> [WHAT TO DO]:
Where an image appears in the data, omit it and reproduce the rest exactly.

> [DATA SECTION]:
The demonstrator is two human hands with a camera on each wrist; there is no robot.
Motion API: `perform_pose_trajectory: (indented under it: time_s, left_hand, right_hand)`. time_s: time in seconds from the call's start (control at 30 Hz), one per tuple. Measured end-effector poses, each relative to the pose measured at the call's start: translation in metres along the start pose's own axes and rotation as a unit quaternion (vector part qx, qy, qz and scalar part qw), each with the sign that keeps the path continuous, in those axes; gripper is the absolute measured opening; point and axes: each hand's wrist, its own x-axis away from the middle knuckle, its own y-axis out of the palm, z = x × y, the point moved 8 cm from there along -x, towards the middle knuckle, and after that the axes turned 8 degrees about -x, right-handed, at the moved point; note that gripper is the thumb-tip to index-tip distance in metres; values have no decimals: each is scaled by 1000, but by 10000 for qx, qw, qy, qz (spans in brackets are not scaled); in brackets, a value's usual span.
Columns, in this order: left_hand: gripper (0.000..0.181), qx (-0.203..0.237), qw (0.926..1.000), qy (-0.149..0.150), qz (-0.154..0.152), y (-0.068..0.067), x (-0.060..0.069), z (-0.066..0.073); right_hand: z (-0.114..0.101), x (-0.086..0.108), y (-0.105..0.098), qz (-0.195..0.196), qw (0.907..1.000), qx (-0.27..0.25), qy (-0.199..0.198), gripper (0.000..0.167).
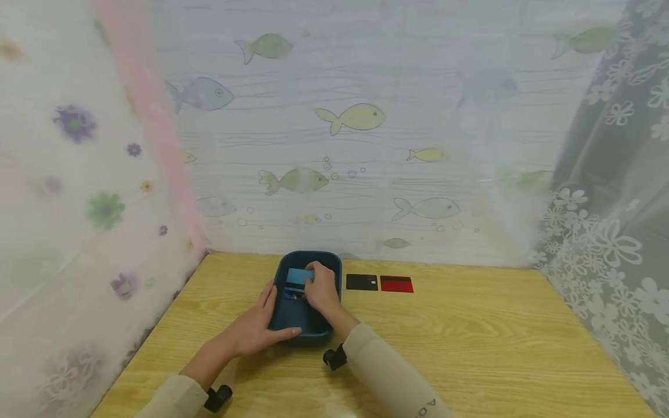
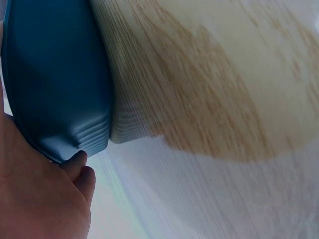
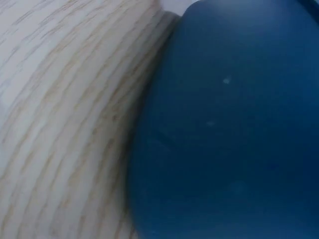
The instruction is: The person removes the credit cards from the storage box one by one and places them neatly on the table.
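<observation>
In the head view, a dark blue plastic bin (image 1: 337,273) stands on the wooden table. My left hand (image 1: 251,331) holds its near left corner, with the fingers along the left side and the thumb at the near rim. The left wrist view shows two bent fingers (image 2: 85,180) against the bin's outer wall (image 2: 60,74). Inside the bin, my right hand (image 1: 321,287) pinches a light blue card (image 1: 299,276) with a dark stripe. Just below that card lie small dark items (image 1: 292,296), partly hidden. The right wrist view shows only the bin's wall (image 3: 224,124) and wood.
A black card (image 1: 362,282) and a red card (image 1: 396,284) lie side by side to the right of the bin. The wood-grain table (image 1: 470,337) reaches back to a fish-patterned curtain (image 1: 360,174). Flowered curtains (image 1: 104,209) hang at the sides.
</observation>
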Motion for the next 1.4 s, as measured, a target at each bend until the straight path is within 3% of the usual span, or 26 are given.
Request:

> [RESULT]:
The demonstrator is two human hands with a camera on each wrist; there is no robot.
Motion API: `perform_pose_trajectory: (indented under it: time_s, left_hand, right_hand)`. time_s: time in seconds from the call's start (control at 30 Hz), one per tuple. Measured end-effector poses, each relative to the pose measured at the call's start: translation in metres along the start pose's own axes and rotation as a unit quaternion (vector part qx, qy, qz and scalar part qw), each with the sign that keeps the path continuous, in those axes; gripper is the absolute measured opening; point and axes: each hand's wrist, its own x-axis away from the middle knuckle, its own y-axis out of the palm, z = x × y, the point moved 8 cm from there along -x, towards the middle knuckle, and after that the axes turned 8 degrees about -x, right-handed, at the moved point; note that gripper is the thumb-tip to index-tip distance in metres; values have no decimals: each is scaled by 1000, but by 10000 for qx, qw, qy, qz (spans in brackets are not scaled); in brackets, a value's usual span.
Columns, in this order: left_hand: gripper (0.000..0.181), qx (-0.203..0.237), qw (0.926..1.000), qy (-0.149..0.150), qz (-0.154..0.152), y (-0.068..0.067), x (-0.060..0.069), z (-0.066..0.073); right_hand: z (-0.114..0.101), x (-0.086..0.108), y (-0.105..0.098), qz (-0.195..0.196), qw (0.907..1.000), qx (-0.27..0.25), qy (-0.199..0.198), gripper (0.000..0.167).
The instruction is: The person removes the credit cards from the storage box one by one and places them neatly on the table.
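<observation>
In the head view, a dark blue plastic bin (image 1: 337,273) stands on the wooden table. My left hand (image 1: 251,331) holds its near left corner, with the fingers along the left side and the thumb at the near rim. The left wrist view shows two bent fingers (image 2: 85,180) against the bin's outer wall (image 2: 60,74). Inside the bin, my right hand (image 1: 321,287) pinches a light blue card (image 1: 299,276) with a dark stripe. Just below that card lie small dark items (image 1: 292,296), partly hidden. The right wrist view shows only the bin's wall (image 3: 224,124) and wood.
A black card (image 1: 362,282) and a red card (image 1: 396,284) lie side by side to the right of the bin. The wood-grain table (image 1: 470,337) reaches back to a fish-patterned curtain (image 1: 360,174). Flowered curtains (image 1: 104,209) hang at the sides.
</observation>
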Motion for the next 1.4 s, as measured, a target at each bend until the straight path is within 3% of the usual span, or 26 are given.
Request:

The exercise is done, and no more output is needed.